# Exercise description:
Below are records to give again exactly; omit each image they contain.
[Information]
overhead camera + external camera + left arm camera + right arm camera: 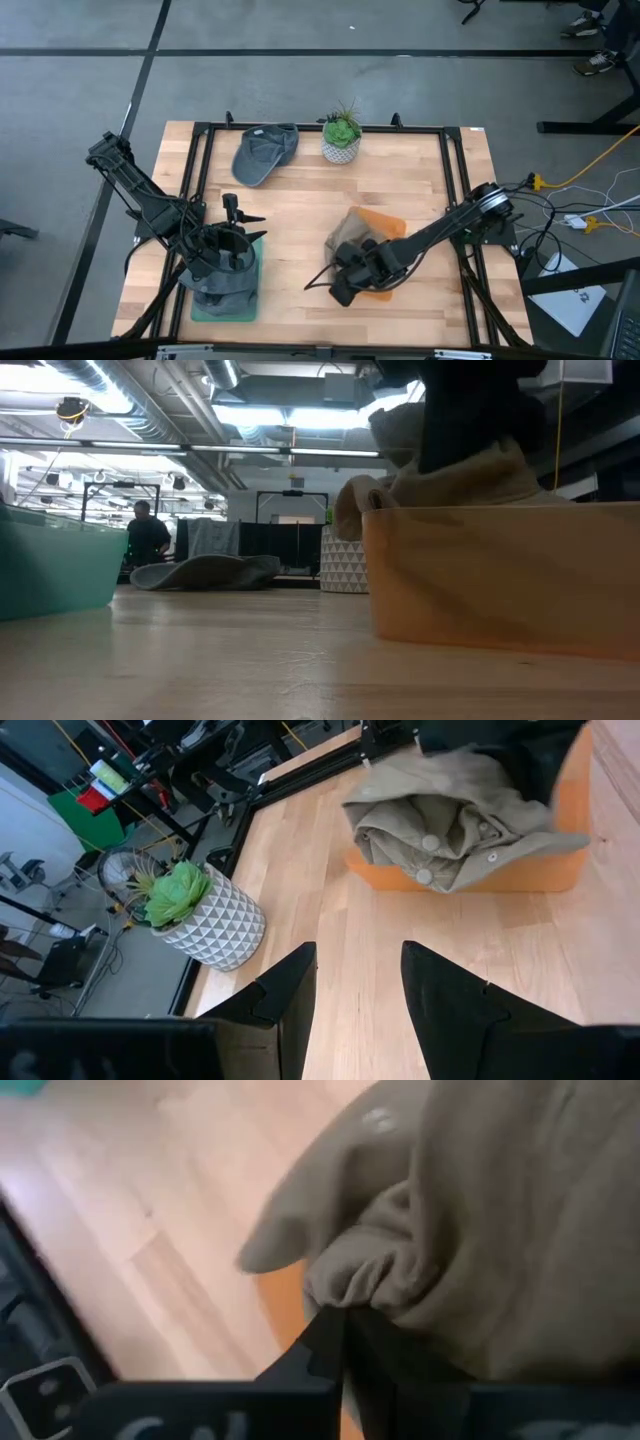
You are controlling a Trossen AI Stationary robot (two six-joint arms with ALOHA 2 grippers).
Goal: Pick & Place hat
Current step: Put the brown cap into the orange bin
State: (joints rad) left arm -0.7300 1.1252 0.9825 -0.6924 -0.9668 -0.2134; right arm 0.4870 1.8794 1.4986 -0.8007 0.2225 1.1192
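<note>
A tan hat (352,232) lies crumpled on an orange tray (388,222) right of the table's middle; in the low view the tan hat (450,480) bulges over the orange tray's wall (500,580). My right gripper (348,272) is at the hat's near side, shut on it. One grey hat (224,278) sits on a teal tray (222,308) at the near left. A second grey hat (264,152) lies flat at the far edge. My left gripper (358,982) hovers open above the teal tray and touches nothing. My right gripper pinches a bunched fold of the tan hat's cloth (352,1278) between its two shut fingers (325,1342), at the hat's near side. Several layers are gathered there. The arm comes in low from the table's right. The rest of the hat rests on the orange tray.
A white patterned pot with a green plant (342,140) stands at the far edge, beside the second grey hat. A black frame (452,170) runs round the tabletop. Bare wood lies between the two trays (295,240). A person (147,538) is in the room behind.
</note>
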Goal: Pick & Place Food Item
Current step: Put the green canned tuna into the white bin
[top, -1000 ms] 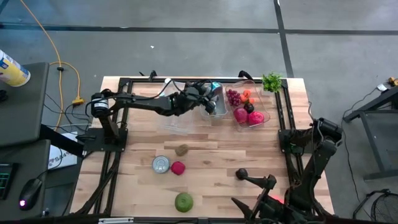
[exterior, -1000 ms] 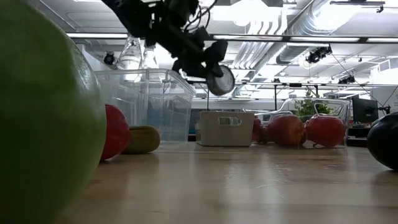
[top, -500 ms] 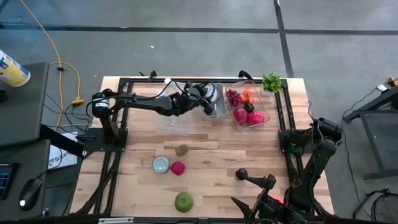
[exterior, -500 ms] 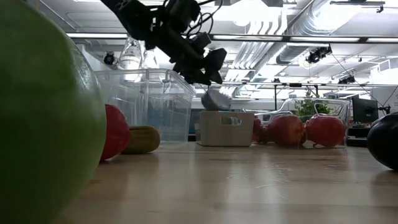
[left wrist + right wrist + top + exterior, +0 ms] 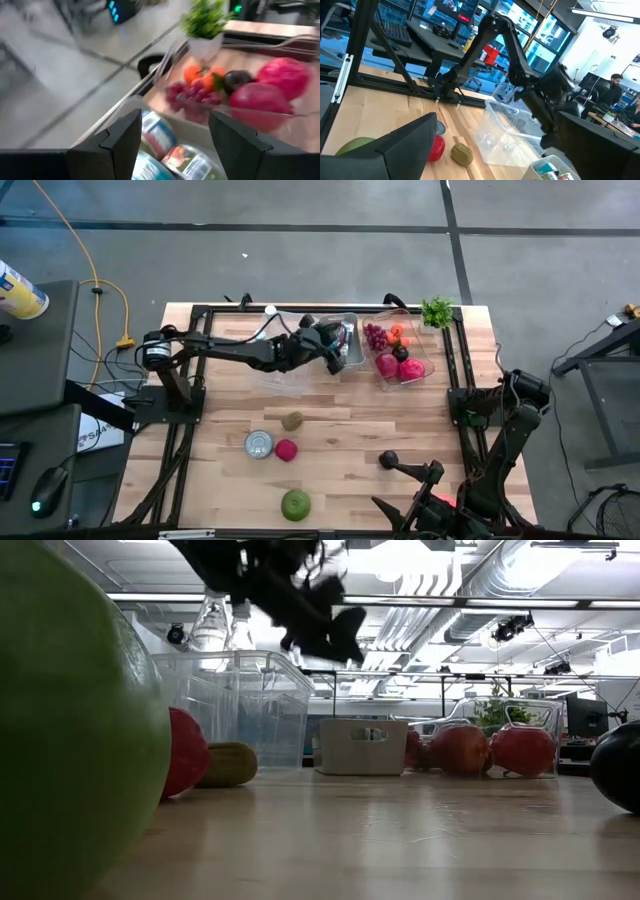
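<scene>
Above white bin [image 5: 347,346], left gripper [image 5: 333,340] open-fingered.

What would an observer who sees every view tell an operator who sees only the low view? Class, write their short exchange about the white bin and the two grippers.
Operator: I see only the side of the white bin. Is anything in it?
Observer: Yes. The left wrist view shows labelled cans lying inside.
Operator: Does the left gripper hold anything?
Observer: No. It is open above the bin, with nothing between its fingers.
Operator: Where is the right arm?
Observer: It waits at the table's right edge, away from the bins, with the right gripper open.
</scene>
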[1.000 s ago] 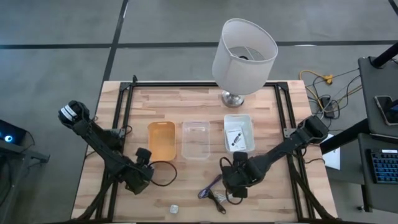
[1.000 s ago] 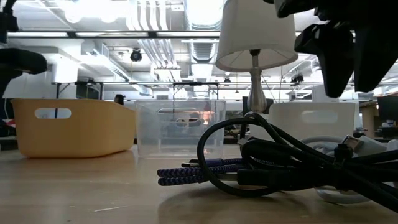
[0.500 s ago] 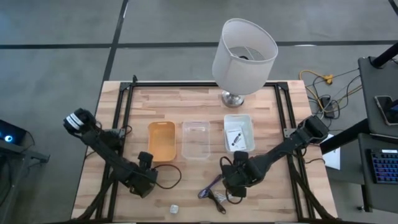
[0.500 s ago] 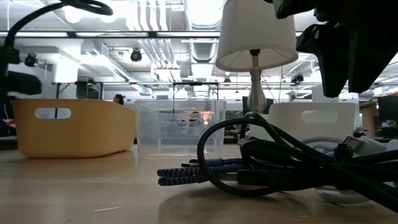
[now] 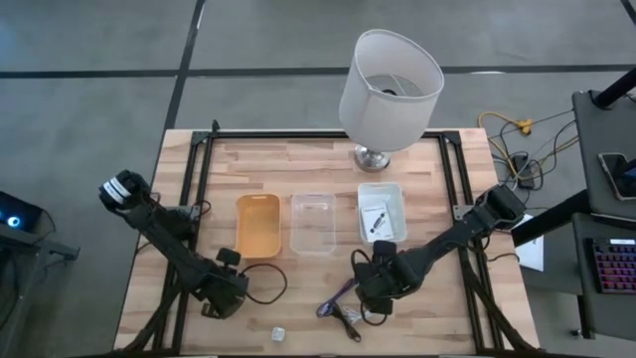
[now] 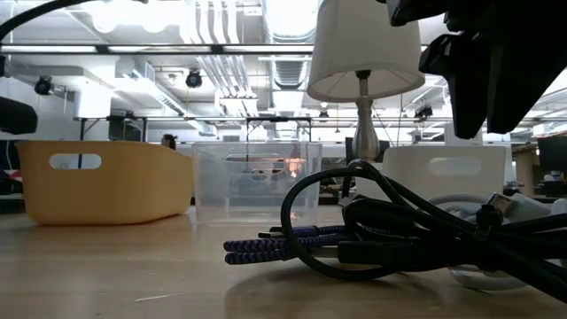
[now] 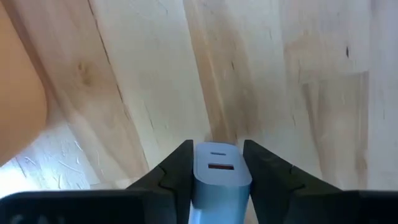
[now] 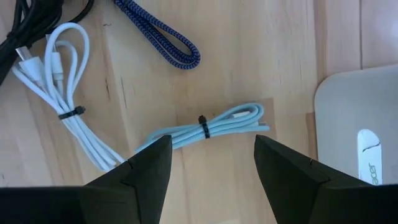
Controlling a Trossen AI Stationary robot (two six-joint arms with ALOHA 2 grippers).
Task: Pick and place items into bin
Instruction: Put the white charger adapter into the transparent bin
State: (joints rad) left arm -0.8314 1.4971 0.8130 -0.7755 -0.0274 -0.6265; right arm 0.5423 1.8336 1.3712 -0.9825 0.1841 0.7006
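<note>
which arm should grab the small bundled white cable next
Right. Its gripper hangs open directly over the white cable, fingers either side of it. The left gripper is across the table, near the orange bin, and already shut on a small blue-grey block.

The pale blue block (image 7: 217, 180) between the left fingers (image 7: 174, 171) is cut off by the picture's edge. Beyond the right fingers (image 8: 149, 168), the black cord (image 8: 37, 18) runs out of frame. The white bin's packet (image 5: 377, 221) is too small to read.
</note>
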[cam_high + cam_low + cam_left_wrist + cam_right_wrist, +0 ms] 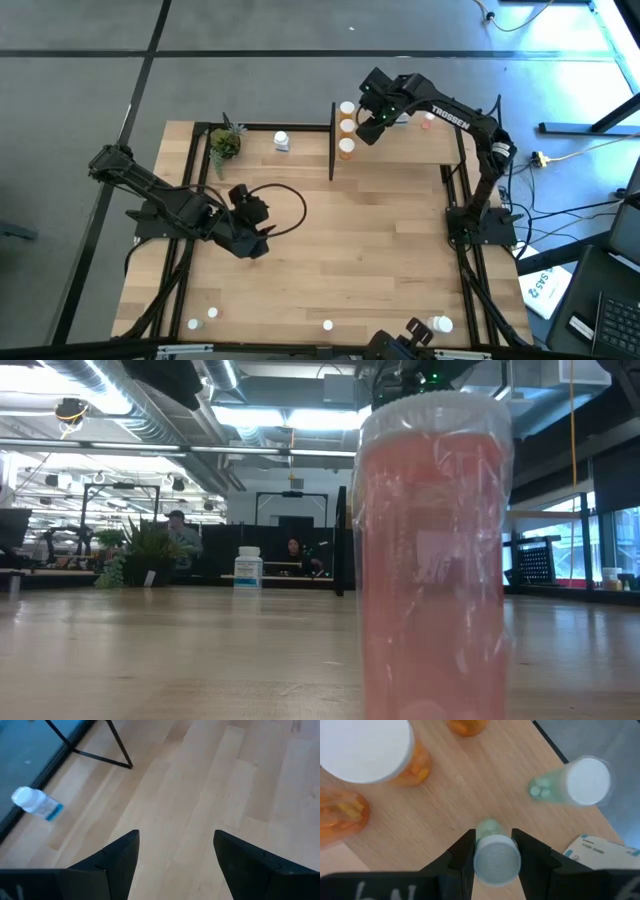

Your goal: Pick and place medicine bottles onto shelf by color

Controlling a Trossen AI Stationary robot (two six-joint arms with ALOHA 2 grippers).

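Green bottle [492, 855] upright, cap up, clamped between right gripper [492, 851] fingers above shelf [455, 795]; left gripper [175, 850] fingers spread

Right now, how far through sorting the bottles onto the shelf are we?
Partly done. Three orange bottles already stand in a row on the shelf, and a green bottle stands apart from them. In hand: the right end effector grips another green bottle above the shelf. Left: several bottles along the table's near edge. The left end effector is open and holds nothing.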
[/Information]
# Answer section:
overhead camera + external camera + left arm camera + right arm camera: 
You are controlling a Trossen AI Stationary robot (two six-joint arms with ALOHA 2 grippers).
Goal: Pick & Place hat
Current step: Put the brown cap into the orange bin
State: (joints rad) left arm -0.7300 1.1252 0.9825 -0.6924 -0.9668 -0.2134; right arm 0.4870 1.8794 1.4986 -0.8007 0.2225 1.1192
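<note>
A tan hat (352,232) lies crumpled on an orange tray (388,222) right of the table's middle; in the low view the tan hat (450,480) bulges over the orange tray's wall (500,580). My right gripper (348,272) is at the hat's near side, shut on it. One grey hat (224,278) sits on a teal tray (222,308) at the near left. A second grey hat (264,152) lies flat at the far edge. My left gripper (358,982) hovers open above the teal tray and touches nothing. My right gripper pinches a bunched fold of the tan hat's cloth (352,1278) between its two shut fingers (325,1342), at the hat's near side. Several layers are gathered there. The arm comes in low from the table's right. The rest of the hat rests on the orange tray.
A white patterned pot with a green plant (342,140) stands at the far edge, beside the second grey hat. A black frame (452,170) runs round the tabletop. Bare wood lies between the two trays (295,240). A person (147,538) is in the room behind.
</note>
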Goal: Pick & Place Food Item
Current step: Put the green canned tuna into the white bin
[top, -1000 ms] 
[exterior, -1000 ms] 
[top, -500 ms] 
[exterior, -500 ms] 
[left wrist + right wrist + top + exterior, +0 ms] 
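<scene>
Above white bin [image 5: 347,346], left gripper [image 5: 333,340] open-fingered.

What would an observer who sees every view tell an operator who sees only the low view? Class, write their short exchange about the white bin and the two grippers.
Operator: I see only the side of the white bin. Is anything in it?
Observer: Yes. The left wrist view shows labelled cans lying inside.
Operator: Does the left gripper hold anything?
Observer: No. It is open above the bin, with nothing between its fingers.
Operator: Where is the right arm?
Observer: It waits at the table's right edge, away from the bins, with the right gripper open.
</scene>
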[1.000 s ago] 
[1.000 s ago] 
[0.500 s ago] 
[0.500 s ago] 
[now] 
[now] 
[now] 
[now] 
Controlling a Trossen AI Stationary robot (two six-joint arms with ALOHA 2 grippers).
Task: Pick and place items into bin
Instruction: Put the white charger adapter into the transparent bin
State: (joints rad) left arm -0.8314 1.4971 0.8130 -0.7755 -0.0274 -0.6265; right arm 0.5423 1.8336 1.3712 -0.9825 0.1841 0.7006
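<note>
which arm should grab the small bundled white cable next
Right. Its gripper hangs open directly over the white cable, fingers either side of it. The left gripper is across the table, near the orange bin, and already shut on a small blue-grey block.

The pale blue block (image 7: 217, 180) between the left fingers (image 7: 174, 171) is cut off by the picture's edge. Beyond the right fingers (image 8: 149, 168), the black cord (image 8: 37, 18) runs out of frame. The white bin's packet (image 5: 377, 221) is too small to read.
</note>
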[cam_high + cam_low + cam_left_wrist + cam_right_wrist, +0 ms] 

Your goal: Pick and place medicine bottles onto shelf by color

Controlling a Trossen AI Stationary robot (two six-joint arms with ALOHA 2 grippers).

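Green bottle [492, 855] upright, cap up, clamped between right gripper [492, 851] fingers above shelf [455, 795]; left gripper [175, 850] fingers spread

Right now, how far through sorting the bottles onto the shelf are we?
Partly done. Three orange bottles already stand in a row on the shelf, and a green bottle stands apart from them. In hand: the right end effector grips another green bottle above the shelf. Left: several bottles along the table's near edge. The left end effector is open and holds nothing.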

The exercise contains no remaining tasks.